Who are your coaching role models?
"When I was younger, I played for Mike Eaves at the US Program and World Juniors as well and he was the person that had motivated me to want to coach and that was when I was 18-years-old. His ability to organize a team, get everybody on the same page, communicate [was impressive and] at the time he was very progressive in his systems and his concepts and, obviously, we had success playing under him. He was just a great person. You could tell he genuinely cared about everyone in the room. And then working for Don Granato my first year in coaching really flipped my brain about how I think about the sport and how I process development. He has an outside-the-box way of thinking about the game.
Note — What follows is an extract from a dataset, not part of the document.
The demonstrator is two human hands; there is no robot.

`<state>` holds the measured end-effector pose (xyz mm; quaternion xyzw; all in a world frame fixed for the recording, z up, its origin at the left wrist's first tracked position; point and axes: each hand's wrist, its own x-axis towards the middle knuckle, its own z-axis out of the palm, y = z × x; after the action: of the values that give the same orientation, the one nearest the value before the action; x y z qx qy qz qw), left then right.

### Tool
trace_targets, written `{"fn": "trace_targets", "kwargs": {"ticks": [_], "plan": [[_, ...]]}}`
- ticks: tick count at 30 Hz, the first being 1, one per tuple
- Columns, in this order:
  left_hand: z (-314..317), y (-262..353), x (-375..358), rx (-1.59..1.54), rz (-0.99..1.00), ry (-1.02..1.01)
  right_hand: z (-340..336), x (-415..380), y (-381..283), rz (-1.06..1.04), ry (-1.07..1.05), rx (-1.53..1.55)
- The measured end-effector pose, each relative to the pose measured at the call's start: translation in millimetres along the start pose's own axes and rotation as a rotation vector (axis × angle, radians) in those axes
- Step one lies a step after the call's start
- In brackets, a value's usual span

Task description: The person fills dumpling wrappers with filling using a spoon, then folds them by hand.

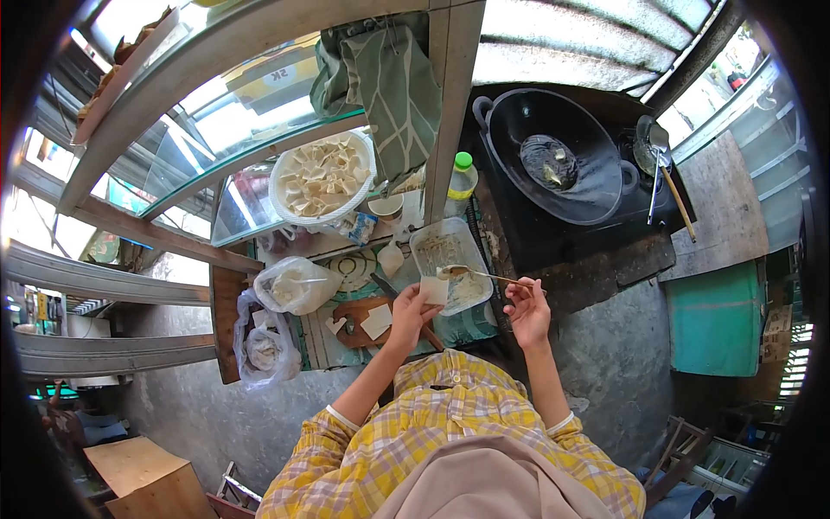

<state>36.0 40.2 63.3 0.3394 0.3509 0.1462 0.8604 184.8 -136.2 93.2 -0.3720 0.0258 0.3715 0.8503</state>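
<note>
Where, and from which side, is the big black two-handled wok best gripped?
Grip the big black wok by both ends at once: its left loop handle from the left, its right loop handle from the right. They jut from opposite sides of the rim, and liquid lies inside, so a level hold seems safest.

Two dark characters are showing on a yellow-and-white panel (259, 82) behind the glass of the cabinet (194, 160) — they are reading as "5K" or possibly "SK", the first one being hard to tell. Smaller marks are running beside them on the panel, too blurred to make out. A blue-and-white packet (359, 227) below the cabinet is carrying printing that is staying too small to read — and a brownish sheet (775, 333) at the far right is bearing faint, illegible marks.
</note>
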Motion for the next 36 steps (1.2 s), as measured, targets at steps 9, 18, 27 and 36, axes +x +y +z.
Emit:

He's a great coach and someone who helped cultivate how I approach coaching and I've learned a lot from him."
What do you remember about winning gold at the 2004 World Juniors?
"Oh, the group of guys, the coaching staff. I've asked that same question to some players the last few years, you know, what their special moments in hockey were and they always say a championship. And I always ask, 'What about that championship?' And every time the response is, 'The quality of person in the locker room, the quality of the staff and really enjoying the people that you're surrounded with within the process that it took to get there.' The majority of the players that played on that team with me at that World Juniors, we all played together for the two years at the National Program when we were 16 and 17 years old and then we had other guys that were on the team that were either a year younger than us and had played at the Program and I already knew or players that had come in at other national events that we had prior relationships with so it was just a really close group and it was a special moment, because it was the USA's first gold medal in that event. We're all vey proud of that and relationships were built there that will last forever."